ZDNet: Haben Sie bei Red Hat etwas gegen die GPL?

Riek: Nein, die GPL ist sogar unsere bevorzugte Lizenz. Die Beschwerden über die GPL in jüngster Zeit halte ich für vollkommen unbegründet. Was in der GPL verlangt wird, geht vollkommen OK, nämlich dass ich nach einer Veränderung von GPL-lizenzierten Code auch die Rechte an diesen Veränderungen an Dritte weiter geben muss. Das ist doch eine großartige Sache, sonst könnte jemand Open Source in eine proprietäre Software verwandeln. Und nur so kann das Open Source-Modell funktionieren. Nehmen Sie dagegen die Apache-Lizenz, der diese Klausel fehlt, da kann man ein proprietäres Produkt aus einem quelloffenen Stück Software machen. Und das dann in Solaris einbauen. Oder in ein Microsoft-Produkt. Ich erinnere mich beispielsweise an Probleme von Microsoft mit der Kompressions-Bibliothek zLib, die genau so vorher von einem Open Source-Produkt bekannt waren. Wenn es erlaubt ist, benutzen die auch quelloffenen Code und bauen ihn ein.

ZDNet: Und wieso setzen Sie vorrangig auf die GPL und zimmern sich nicht – ähnlich wie einige Ihrer Wettbewerber – eine eigene Lizenz?

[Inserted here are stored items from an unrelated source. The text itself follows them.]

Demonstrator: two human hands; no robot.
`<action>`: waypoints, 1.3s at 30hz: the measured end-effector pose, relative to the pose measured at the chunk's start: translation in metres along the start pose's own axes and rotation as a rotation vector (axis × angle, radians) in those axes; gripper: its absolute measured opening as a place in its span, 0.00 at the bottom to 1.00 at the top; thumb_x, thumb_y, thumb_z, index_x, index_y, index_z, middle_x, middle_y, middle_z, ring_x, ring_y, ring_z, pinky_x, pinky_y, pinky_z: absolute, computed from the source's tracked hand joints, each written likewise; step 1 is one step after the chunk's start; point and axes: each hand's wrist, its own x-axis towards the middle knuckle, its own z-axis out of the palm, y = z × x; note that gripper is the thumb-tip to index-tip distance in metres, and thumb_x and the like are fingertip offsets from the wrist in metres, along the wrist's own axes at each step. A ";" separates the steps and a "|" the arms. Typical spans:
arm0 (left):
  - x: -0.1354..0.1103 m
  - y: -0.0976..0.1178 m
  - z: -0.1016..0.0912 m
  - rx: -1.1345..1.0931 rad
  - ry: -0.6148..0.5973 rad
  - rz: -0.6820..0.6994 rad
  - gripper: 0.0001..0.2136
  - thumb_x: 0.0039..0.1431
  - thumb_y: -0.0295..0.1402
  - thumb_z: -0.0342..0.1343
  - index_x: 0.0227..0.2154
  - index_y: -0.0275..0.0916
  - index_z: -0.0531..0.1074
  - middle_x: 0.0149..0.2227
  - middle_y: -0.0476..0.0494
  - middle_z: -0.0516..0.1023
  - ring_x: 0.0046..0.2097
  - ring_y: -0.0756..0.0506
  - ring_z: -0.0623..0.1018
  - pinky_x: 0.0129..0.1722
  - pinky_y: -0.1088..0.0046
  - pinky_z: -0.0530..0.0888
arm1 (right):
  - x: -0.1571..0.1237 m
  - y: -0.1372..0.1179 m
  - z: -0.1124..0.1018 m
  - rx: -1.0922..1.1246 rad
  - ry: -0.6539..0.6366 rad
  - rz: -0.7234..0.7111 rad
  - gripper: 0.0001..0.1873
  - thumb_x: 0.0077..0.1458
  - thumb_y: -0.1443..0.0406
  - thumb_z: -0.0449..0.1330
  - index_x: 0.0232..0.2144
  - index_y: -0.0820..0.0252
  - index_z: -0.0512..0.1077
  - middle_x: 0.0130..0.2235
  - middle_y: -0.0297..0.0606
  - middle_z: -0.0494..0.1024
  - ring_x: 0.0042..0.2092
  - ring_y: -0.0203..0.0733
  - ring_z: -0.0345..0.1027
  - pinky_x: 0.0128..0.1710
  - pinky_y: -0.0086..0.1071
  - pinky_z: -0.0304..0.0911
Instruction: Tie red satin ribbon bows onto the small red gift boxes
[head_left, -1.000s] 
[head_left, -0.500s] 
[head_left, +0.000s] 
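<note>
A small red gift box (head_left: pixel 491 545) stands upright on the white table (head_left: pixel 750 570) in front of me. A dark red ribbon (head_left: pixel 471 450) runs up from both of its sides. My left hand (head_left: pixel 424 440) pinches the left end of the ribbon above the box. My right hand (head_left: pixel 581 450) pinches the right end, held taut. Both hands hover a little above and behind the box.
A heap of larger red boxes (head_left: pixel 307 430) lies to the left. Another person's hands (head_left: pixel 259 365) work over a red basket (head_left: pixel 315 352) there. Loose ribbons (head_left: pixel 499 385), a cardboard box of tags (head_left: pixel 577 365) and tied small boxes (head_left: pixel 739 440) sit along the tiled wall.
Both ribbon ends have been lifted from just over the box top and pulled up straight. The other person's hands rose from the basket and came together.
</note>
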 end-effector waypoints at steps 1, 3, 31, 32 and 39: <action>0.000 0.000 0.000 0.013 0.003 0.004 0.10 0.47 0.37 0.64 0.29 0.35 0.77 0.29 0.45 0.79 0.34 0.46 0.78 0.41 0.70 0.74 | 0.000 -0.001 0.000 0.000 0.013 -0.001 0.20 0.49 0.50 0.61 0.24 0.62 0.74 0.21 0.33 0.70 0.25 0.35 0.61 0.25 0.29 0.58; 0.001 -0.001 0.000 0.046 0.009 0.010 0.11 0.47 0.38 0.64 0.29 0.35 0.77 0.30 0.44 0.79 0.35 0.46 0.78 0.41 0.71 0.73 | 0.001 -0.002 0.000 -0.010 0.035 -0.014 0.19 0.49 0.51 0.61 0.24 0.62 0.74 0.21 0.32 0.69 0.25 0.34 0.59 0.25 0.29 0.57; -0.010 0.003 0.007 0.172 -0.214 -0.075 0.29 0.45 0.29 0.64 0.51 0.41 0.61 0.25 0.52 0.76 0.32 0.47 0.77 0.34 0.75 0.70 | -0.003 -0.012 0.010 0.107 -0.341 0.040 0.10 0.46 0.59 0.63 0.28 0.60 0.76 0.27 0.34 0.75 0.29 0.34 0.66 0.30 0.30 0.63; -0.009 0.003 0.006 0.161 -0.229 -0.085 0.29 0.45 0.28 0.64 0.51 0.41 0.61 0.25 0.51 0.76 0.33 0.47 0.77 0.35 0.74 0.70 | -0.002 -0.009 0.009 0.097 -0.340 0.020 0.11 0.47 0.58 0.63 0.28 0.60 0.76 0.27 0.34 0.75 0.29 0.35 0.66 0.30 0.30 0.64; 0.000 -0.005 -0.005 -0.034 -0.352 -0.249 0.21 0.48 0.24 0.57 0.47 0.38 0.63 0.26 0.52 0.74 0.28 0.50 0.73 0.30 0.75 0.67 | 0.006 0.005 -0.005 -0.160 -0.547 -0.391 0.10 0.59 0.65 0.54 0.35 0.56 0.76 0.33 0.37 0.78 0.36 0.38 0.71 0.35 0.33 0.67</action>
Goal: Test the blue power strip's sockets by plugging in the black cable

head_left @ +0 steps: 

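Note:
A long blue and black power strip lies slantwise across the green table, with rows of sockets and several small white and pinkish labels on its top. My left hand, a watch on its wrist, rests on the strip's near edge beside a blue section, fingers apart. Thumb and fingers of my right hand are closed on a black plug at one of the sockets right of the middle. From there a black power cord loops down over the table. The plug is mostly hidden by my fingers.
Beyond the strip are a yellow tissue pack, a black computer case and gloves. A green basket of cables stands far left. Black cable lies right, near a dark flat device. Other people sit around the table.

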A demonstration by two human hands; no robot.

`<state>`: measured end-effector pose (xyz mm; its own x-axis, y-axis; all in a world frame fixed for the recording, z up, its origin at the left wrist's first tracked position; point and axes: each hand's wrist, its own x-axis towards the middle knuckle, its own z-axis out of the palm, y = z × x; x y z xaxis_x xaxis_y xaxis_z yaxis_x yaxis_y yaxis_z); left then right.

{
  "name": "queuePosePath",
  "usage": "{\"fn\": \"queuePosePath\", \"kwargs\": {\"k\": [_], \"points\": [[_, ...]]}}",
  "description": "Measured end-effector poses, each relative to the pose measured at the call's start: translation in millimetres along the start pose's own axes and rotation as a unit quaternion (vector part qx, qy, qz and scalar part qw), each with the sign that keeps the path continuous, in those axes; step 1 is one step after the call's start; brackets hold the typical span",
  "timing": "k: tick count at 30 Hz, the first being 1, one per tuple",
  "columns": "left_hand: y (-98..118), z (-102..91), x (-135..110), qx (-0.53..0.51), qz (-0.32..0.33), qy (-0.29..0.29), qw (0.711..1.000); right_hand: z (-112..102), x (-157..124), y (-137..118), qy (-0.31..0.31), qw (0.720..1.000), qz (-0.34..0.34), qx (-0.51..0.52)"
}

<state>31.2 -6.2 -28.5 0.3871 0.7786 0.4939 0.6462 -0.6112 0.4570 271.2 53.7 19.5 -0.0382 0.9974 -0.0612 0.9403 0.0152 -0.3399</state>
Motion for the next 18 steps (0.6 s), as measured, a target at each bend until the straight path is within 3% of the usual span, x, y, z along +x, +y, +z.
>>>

Riek: Für uns ist die GPL deshalb so wichtig, weil wir konsequent alles in Open Source und innerhalb der Community entwickeln. Wir geben also keine fertigen Produkte an die Gemeinde weiter, vielmehr entstehen die innerhalb von ihr. Dank der GPL können wir sicher sein, dass niemand anderes einen Wettbewerbsvorteil durch ‚unser‘ Produkt hat. Jeder der sich an der Entwicklung beteiligt, bewegt sich technologisch auf demselben Level. Das halte ich für fair.

ZDNet: Stallman überarbeitet ja gerade die GPL. Stehen Sie mit dem Mann in Verbindung?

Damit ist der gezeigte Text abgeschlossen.